(TASK TO COMPLETE)
All that is wanted is the lines from the first line of the listing below through the line containing "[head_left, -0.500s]", written out exactly with pictures left out.

(PROVIDED DATA)
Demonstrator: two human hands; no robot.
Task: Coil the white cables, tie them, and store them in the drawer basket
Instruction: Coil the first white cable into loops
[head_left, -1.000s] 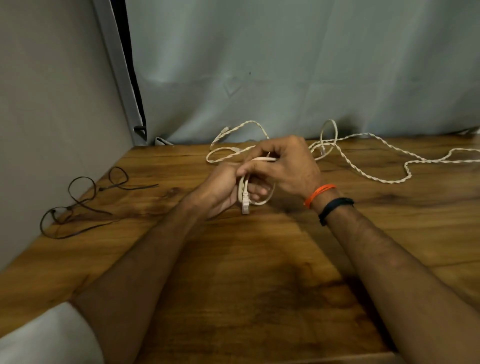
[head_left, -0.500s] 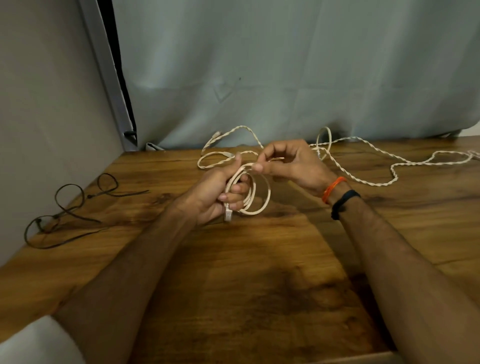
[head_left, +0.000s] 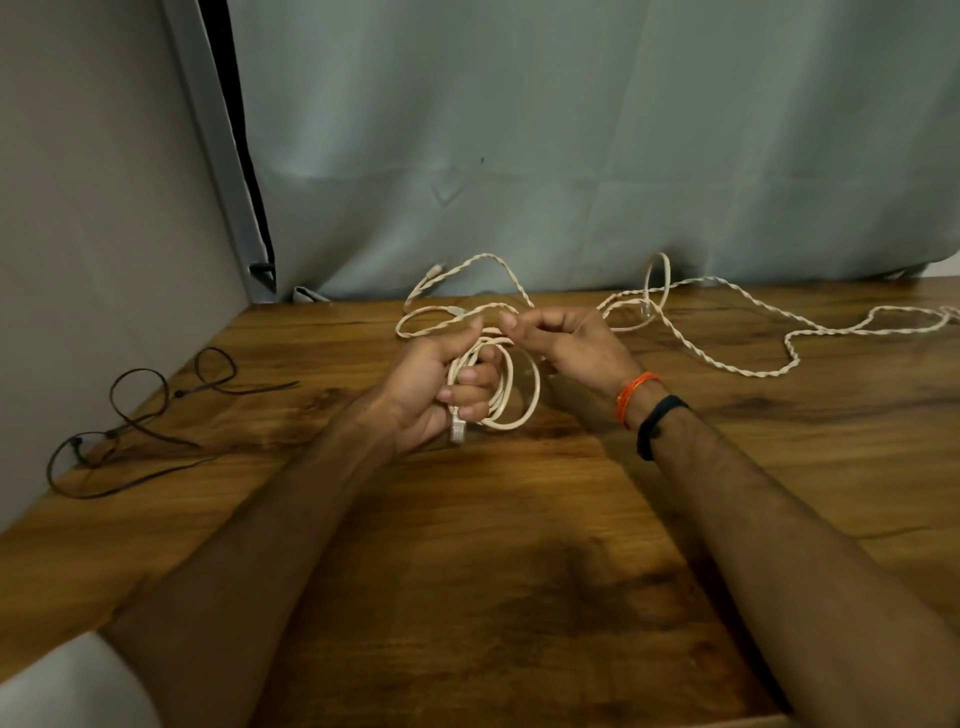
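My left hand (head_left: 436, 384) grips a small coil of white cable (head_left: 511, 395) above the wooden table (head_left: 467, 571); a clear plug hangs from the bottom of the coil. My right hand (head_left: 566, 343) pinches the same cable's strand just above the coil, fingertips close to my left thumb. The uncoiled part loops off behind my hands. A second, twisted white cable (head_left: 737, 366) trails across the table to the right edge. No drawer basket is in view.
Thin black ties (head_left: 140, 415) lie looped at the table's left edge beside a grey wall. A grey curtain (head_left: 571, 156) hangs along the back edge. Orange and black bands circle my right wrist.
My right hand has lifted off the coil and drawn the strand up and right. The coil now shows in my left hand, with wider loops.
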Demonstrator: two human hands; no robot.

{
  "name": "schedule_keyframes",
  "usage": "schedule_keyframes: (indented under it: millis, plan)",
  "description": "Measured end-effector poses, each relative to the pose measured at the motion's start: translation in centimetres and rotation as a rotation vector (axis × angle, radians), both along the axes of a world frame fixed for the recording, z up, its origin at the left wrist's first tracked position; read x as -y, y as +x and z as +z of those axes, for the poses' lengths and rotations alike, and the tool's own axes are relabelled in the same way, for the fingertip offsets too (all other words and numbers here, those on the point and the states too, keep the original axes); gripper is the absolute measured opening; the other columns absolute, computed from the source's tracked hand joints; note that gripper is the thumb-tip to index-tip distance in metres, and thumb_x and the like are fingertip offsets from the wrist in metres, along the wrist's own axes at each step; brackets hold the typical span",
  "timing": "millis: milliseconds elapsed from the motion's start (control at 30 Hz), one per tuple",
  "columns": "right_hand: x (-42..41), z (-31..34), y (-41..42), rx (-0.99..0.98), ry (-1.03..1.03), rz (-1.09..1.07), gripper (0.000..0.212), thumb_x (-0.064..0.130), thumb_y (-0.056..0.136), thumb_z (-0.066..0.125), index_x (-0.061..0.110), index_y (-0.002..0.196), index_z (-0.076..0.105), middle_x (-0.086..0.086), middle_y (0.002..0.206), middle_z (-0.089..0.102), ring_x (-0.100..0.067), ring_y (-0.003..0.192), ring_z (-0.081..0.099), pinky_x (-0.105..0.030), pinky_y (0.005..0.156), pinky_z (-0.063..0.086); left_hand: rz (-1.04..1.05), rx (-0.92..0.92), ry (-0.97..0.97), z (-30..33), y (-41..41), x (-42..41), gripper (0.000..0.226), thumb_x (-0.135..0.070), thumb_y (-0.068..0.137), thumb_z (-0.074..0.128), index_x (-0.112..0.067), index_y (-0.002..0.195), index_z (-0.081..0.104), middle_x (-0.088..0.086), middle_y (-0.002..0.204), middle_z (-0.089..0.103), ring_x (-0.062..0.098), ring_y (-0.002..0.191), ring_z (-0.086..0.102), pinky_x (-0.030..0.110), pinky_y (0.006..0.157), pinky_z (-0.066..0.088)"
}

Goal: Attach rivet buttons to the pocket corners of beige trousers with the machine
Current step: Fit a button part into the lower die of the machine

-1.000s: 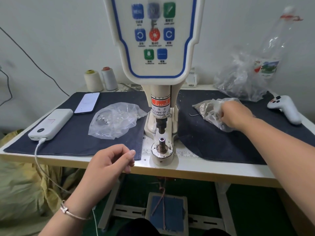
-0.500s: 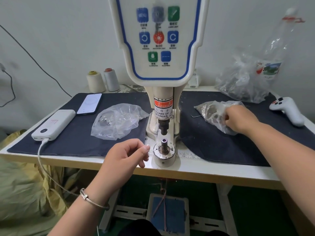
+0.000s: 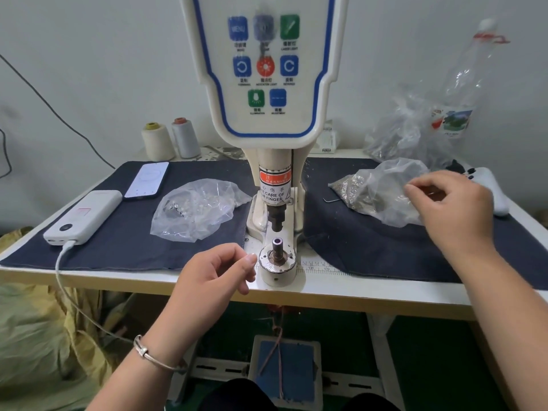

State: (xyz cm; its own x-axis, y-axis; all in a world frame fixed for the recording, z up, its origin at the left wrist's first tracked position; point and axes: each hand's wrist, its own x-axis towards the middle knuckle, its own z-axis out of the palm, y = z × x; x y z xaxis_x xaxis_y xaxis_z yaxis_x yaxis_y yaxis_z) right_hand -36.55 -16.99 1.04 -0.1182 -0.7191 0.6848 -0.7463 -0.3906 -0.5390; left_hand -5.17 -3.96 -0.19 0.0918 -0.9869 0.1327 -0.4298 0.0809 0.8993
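Note:
The rivet machine [image 3: 267, 84] stands mid-table, its lower die post [image 3: 277, 243] bare under the punch [image 3: 275, 221]. My left hand [image 3: 219, 274] hovers just left of the die, thumb and forefinger pinched on a rivet piece too small to make out. My right hand [image 3: 450, 203] is above the right plastic bag of metal rivets [image 3: 367, 191], fingertips pinched together on something tiny. A second bag of parts [image 3: 198, 209] lies left of the machine. A beige-yellow cloth heap [image 3: 32, 327] sits below the table's left end; no trousers lie on the table.
On the dark mats lie a power bank [image 3: 83, 215] with its cable, a phone [image 3: 148, 179] and a white controller [image 3: 492, 188]. Two thread cones [image 3: 157, 142], a large bag [image 3: 409, 134] and a bottle [image 3: 462, 84] stand behind. A foot pedal [image 3: 284, 369] sits below.
My left hand has moved up and right, close to the lower die. My right hand has come out of the right bag and lifted, fingertips pinched.

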Motion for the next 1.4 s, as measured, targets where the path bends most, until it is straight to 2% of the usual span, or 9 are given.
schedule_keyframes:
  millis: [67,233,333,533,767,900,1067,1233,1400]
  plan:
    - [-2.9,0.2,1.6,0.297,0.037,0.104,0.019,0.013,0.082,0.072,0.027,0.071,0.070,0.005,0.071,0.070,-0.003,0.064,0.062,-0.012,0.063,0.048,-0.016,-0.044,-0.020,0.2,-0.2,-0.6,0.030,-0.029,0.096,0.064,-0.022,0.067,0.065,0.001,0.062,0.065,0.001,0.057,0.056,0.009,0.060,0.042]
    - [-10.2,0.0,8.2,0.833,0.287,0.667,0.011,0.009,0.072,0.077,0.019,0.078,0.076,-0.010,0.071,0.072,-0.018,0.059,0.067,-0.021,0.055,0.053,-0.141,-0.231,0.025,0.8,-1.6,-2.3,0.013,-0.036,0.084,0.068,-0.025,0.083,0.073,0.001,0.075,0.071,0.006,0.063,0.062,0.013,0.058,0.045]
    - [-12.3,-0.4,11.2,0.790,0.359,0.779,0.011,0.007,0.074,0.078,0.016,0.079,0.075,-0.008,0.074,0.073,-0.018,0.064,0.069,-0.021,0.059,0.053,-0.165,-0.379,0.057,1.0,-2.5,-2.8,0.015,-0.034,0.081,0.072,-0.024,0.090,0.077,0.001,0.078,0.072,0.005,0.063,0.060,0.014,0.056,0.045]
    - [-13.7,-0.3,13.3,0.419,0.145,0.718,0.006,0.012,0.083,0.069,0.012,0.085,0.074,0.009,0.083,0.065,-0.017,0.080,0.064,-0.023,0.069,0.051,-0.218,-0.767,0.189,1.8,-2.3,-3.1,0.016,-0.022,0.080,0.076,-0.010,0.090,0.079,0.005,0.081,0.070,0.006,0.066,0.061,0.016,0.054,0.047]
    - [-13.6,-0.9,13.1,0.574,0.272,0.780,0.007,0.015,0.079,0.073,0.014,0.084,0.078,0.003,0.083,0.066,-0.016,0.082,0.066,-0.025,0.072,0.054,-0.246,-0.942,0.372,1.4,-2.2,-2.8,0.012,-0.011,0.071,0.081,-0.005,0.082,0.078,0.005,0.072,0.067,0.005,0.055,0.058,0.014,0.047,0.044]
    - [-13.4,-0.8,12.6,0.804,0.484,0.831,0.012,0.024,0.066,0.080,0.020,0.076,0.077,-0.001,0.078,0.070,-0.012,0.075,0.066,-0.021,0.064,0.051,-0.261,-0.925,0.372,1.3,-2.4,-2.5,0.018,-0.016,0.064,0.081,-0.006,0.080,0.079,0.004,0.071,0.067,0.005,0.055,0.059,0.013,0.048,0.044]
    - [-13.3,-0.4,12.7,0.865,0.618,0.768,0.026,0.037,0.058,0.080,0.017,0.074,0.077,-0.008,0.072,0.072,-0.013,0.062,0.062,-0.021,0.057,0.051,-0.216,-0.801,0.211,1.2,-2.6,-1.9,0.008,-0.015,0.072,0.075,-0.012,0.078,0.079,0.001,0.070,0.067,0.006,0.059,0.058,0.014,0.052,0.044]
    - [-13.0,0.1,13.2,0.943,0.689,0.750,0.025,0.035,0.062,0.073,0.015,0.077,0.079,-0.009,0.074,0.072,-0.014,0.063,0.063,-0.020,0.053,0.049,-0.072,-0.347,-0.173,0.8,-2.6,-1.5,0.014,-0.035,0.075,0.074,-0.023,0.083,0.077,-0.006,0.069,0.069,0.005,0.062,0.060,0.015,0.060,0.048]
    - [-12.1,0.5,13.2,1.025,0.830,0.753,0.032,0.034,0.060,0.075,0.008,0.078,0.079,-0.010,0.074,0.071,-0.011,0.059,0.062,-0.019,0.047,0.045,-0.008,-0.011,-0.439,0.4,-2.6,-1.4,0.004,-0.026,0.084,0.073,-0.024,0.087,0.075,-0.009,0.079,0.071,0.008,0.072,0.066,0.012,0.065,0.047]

(THE ANSWER)
Demonstrator: two human hands; no robot.
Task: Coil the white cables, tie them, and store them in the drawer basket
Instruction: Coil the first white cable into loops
[head_left, -1.000s] 
[head_left, -0.500s] 

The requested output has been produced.